Python and Jupyter Notebook on HiPerGator

Python and Jupyter Notebook on HiPerGator

Jupyter Notebook

Starting and Connecting to Jupyter Notebooks

Jupyter Notebooks offer a flexible, web-based development environment ideal for coding, visualization, and teaching. Here’s how to start using Jupyter Notebooks on HiPerGator:

  • JupyterHub: The simplest option, allowing you to start a Jupyter Lab server with just a few clicks. Choose your resources from a dropdown menu.
  • Jupyter via Open On Demand: Offers more customization than JupyterHub, allowing for specific resource requests and group selections.
  • Batch Job Submission: For advanced users, connect to a Jupyter session through SSH tunnels after submitting a batch job.

Accessing Blue and Orange Directories

By default, Jupyter can only access your home directory. To access other directories like /blue or /orange, we need to create symbolic links using the following commands in the terminal:

# Open a terminal in Jupyter
# Retrive group id
id
# uid=12345(agator) gid=12345(gator-group) groups=12345(gator-group),12346(orange-group),12347(blue-group)
# Change directories to your home directory and create symbolic links to group directories for easier access
cd
ln -s /blue/gator-group blue_gator-group/
ln -s /orange/gator-group orange_gator-group/

Replace gator-group with your actual group id retrived using id. The links will appear in your JupyterLab home directory now.

Managing Python Environment on HiPerGator

Using Existing Python Kernels

  1. Load the conda module via: module load conda

  2. Activate the environment: conda activate your_environment_name

Creating and Managing Jupyter Kernels

Create custom Jupyter kernels to use with your projects:

# Navigate to the Jupyter kernels directory
cd ~/.local/share/jupyter/kernels

# Copy a template kernel
cp -r /apps/jupyterhub/template_kernel/ your_kernel_name

# Edit the kernel configuration
nano your_kernel_name/kernel.json

Adjust the kernel.json to point to your Python executable and specify other configurations as needed.
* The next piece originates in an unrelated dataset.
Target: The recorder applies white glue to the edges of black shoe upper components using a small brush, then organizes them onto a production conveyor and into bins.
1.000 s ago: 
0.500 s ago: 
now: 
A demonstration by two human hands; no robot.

Using Containers in Open On Demand

To run Jupyter within a container environment:

1.Load the conda module with:

module load conda

2.Create python environment with:

mamba create -n your_env_name

3.Install the jupyterlab package with:

mamba install jupyterlab

4.Prepare the kernel:

cp -r /apps/jupyterhub/template_kernel/ ~/.local/share/jupyter/kernels/your_env_name
nano ~/.local/share/jupyter/kernels/your_env_name/kernel.json

5.Configure the kernel to use your container by first open kernel.json:

nano ~/.local/share/jupyter/kernels/your_env_name/kernel.json

Modify the kernel.json file as below:

{
 "language": "python",
 "display_name": "DISPLAY_YOUR_ENV_NAME",
 "argv": [
  "~/.local/share/jupyter/kernels/your_env_name/run.sh",
  "-f",
  "{connection_file}"
 ]
}

Next, edit the run.sh file by first open run.sh with

nano ~/.local/share/jupyter/kernels/hfrl/run.sh

The file looks like:

#!/usr/bin/bash
CONTAINER=/route/to/your/containers/example.sif 

singularity exec --cleanenv $CONTAINER \
	python -m ipykernel "$@"

You need to modify it by replacing the /route/to/your/containers/example.sif with the location of your container file.

6.Refresh or start JupyterLab via OOD and you will be able to select your custom environment.

Clearing Jupyter Notebook Outputs

Before sharing your Jupyter notebooks on GitHub or other platforms, it’s important to clear the output to keep the repository clean and to prevent the accidental sharing of sensitive data displayed in outputs. You can clear outputs both from the Jupyter notebook interface and via the command line.

  • Using the Jupyter Notebook Interface: To clear outputs using the Jupyter Notebook toolbar:
    1. Open your Jupyter notebook.
    2. Navigate to the top menu and select Kernel.
    3. Click on Restart Kernel & Clear All Outputs.

This will restart the notebook’s kernel and remove all outputs from the notebook, ensuring that only the code and markdown cells remain. Alternatively, if you do not wish to restart the kernel, you can clear the output by navigating to Edit in the top menu and clicking on Clear All Outputs.

  • Using the Command Line: For a command-line approach, particularly useful for automating the process or clearing multiple notebooks at once, you can use the nbconvert tool:
jupyter nbconvert --ClearOutputPreprocessor.enabled=True --inplace your_notebook.ipynb

Exporting Notebooks as Executable Scripts

Notebooks are a great method for testing and development, but can be cumbersome when it comes to production runs. It is simple to export a Jupyter Notebook as an executable script (.py file for example).

Select File > Export Notebook As... > Export Notebook to Executable Script.

You can also export notebooks as PDFs, HTML and other formats.